La coalition de l’ex-président Joseph Kabila, vient de se réunir à Kinshasa. Et alors que le président actuel Félix Tshisekedi mène depuis le début de la semaine dernière des consultations en vue de tenter de trouver une nouvelle majorité, le FCC se dit disposé à poursuivre le dialogue et l’accord de partage du pouvoir, mais uniquement à certaines conditions.

Le président congolais Félix Tshisékédi et son prédécesseur Joseph Kabila lors de la cérémonie d'investiture du nouveau chef de l'État à Kinshasa, le 24 janvier 2019.

© REUTERS/ Olivia Acland Le président congolais Félix Tshisékédi et son prédécesseur Joseph Kabila lors de la cérémonie d’investiture du nouveau chef de l’État à Kinshasa, le 24 janvier 2019.Tout d’abord, la famille politique de Joseph Kabila rejette en bloc les allégations lui faisant porter la responsabilité « d’un blocage supposé du pays ». Et par la voix du coordonnateur de la plateforme, Néhémie Mwilanya, les lieutenants de l’ancien chef d’État ont tenu à préciser que « Le FCC, qui est en coalition avec le Cach, famille politique du chef de l’État, porte à la connaissance de l’opinion publique, que ce dernier n’a pas formellement fait part à son partenaire de ses intentions, ni sur l’initiative des consultations en cours, encore moins sur le sort réservé à l’accord de coalition. »

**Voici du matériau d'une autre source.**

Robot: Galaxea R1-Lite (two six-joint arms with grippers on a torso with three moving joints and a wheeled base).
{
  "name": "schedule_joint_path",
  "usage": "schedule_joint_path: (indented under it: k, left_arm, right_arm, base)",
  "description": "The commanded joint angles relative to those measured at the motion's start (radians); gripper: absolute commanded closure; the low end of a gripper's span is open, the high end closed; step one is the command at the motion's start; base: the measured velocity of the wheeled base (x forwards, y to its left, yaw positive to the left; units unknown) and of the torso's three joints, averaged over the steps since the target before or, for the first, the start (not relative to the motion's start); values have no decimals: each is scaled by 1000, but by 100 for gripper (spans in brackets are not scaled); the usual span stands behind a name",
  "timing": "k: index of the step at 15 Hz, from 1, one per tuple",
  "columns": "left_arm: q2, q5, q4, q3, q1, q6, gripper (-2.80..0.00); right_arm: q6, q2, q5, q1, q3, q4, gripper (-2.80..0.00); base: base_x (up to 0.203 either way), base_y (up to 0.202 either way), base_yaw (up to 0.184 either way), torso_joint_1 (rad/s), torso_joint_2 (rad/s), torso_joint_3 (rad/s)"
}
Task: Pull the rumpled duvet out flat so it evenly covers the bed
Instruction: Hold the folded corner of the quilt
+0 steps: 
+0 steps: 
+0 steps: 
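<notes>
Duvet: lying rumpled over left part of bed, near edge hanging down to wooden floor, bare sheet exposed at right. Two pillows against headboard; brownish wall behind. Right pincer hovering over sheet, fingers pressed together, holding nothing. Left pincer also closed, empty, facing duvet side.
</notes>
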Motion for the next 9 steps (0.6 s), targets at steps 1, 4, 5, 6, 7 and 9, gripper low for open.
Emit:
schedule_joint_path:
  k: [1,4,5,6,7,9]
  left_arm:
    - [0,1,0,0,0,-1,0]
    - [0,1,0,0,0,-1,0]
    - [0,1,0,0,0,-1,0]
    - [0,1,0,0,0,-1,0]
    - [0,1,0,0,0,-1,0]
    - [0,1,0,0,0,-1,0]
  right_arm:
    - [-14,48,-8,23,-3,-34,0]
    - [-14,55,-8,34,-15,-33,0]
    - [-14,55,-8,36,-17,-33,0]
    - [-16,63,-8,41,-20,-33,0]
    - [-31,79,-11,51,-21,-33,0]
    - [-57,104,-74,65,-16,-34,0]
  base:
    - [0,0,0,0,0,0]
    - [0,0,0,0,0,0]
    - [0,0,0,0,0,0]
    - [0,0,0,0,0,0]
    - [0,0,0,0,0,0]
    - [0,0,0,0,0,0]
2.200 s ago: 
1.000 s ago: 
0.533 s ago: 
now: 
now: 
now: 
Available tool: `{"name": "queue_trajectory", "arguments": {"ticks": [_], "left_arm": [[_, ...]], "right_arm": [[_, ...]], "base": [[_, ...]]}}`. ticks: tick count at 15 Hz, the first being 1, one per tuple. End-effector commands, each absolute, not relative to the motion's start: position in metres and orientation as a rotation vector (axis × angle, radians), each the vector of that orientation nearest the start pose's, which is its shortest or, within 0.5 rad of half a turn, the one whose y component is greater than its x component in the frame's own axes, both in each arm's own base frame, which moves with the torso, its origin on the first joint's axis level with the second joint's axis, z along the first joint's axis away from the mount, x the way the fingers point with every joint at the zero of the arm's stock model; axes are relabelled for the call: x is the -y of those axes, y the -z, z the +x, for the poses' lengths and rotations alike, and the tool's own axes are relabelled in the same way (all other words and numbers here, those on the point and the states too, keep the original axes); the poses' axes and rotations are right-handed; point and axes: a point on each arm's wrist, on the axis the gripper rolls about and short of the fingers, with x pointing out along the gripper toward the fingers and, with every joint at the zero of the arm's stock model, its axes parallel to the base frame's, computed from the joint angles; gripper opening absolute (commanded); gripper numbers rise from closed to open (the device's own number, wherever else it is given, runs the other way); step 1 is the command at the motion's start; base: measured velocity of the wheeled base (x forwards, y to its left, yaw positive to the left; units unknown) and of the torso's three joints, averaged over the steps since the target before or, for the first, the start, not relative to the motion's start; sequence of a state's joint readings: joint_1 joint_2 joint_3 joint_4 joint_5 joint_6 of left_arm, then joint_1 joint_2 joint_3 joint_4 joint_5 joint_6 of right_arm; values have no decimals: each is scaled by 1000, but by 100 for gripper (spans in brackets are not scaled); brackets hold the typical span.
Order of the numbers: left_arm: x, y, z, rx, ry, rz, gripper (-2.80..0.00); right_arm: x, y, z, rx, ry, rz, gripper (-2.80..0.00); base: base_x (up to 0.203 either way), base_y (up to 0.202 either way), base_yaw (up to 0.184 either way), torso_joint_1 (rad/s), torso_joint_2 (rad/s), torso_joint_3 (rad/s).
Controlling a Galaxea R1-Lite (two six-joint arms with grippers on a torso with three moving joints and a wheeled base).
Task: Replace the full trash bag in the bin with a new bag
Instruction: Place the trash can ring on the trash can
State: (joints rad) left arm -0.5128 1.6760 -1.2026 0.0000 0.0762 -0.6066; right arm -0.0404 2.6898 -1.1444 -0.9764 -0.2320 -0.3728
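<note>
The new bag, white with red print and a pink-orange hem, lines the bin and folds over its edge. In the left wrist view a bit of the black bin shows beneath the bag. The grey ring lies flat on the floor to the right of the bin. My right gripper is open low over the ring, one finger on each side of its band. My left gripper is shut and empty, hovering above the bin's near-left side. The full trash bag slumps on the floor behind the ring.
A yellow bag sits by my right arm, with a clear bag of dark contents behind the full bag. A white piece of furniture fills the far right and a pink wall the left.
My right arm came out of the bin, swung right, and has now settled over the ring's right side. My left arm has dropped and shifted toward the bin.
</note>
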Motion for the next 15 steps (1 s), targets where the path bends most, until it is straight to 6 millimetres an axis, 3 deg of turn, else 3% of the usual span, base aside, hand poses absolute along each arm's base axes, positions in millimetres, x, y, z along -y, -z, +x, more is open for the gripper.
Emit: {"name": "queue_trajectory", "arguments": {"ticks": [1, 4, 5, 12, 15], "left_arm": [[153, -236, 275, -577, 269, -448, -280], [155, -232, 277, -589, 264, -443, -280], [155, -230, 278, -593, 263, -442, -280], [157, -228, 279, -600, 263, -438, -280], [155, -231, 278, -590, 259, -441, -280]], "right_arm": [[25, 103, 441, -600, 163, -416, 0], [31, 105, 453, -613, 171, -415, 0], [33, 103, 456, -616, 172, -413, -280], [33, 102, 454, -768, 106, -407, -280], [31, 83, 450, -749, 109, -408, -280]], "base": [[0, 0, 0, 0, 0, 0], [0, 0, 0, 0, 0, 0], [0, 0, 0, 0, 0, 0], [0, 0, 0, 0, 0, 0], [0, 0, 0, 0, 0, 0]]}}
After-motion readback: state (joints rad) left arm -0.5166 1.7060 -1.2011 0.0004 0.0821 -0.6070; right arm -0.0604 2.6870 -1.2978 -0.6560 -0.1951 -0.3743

Et la position face aux consultations est sans équivoque : « Le FCC reste ouvert au dialogue avec le chef de l’État, mais plutôt dans le cadre des structures et mécanismes prévus par l’accord de coalition. »

Les pro-Kabila disent refuser le débauchage de leurs membres : « Le FCC ne peut cautionner aucune démarche tendant à la recomposition de la majorité parlementaire, en pleine législature, sur fond de la corruption des élus d’un partenaire… »

Quant à la menace répétée par l’entourage présidentiel d’une dissolution de l’Assemblée nationale, le FCC a rappelé au président que cette mesure ne peut être le fruit de sa seule initiative, en l’absence d’une crise persistante entre le gouvernement et l’Assemblée nationale. L’alternative à cette démarche, selon le FCC, est d’organiser des élections générales anticipées à tous les niveaux, y compris la présidentielle.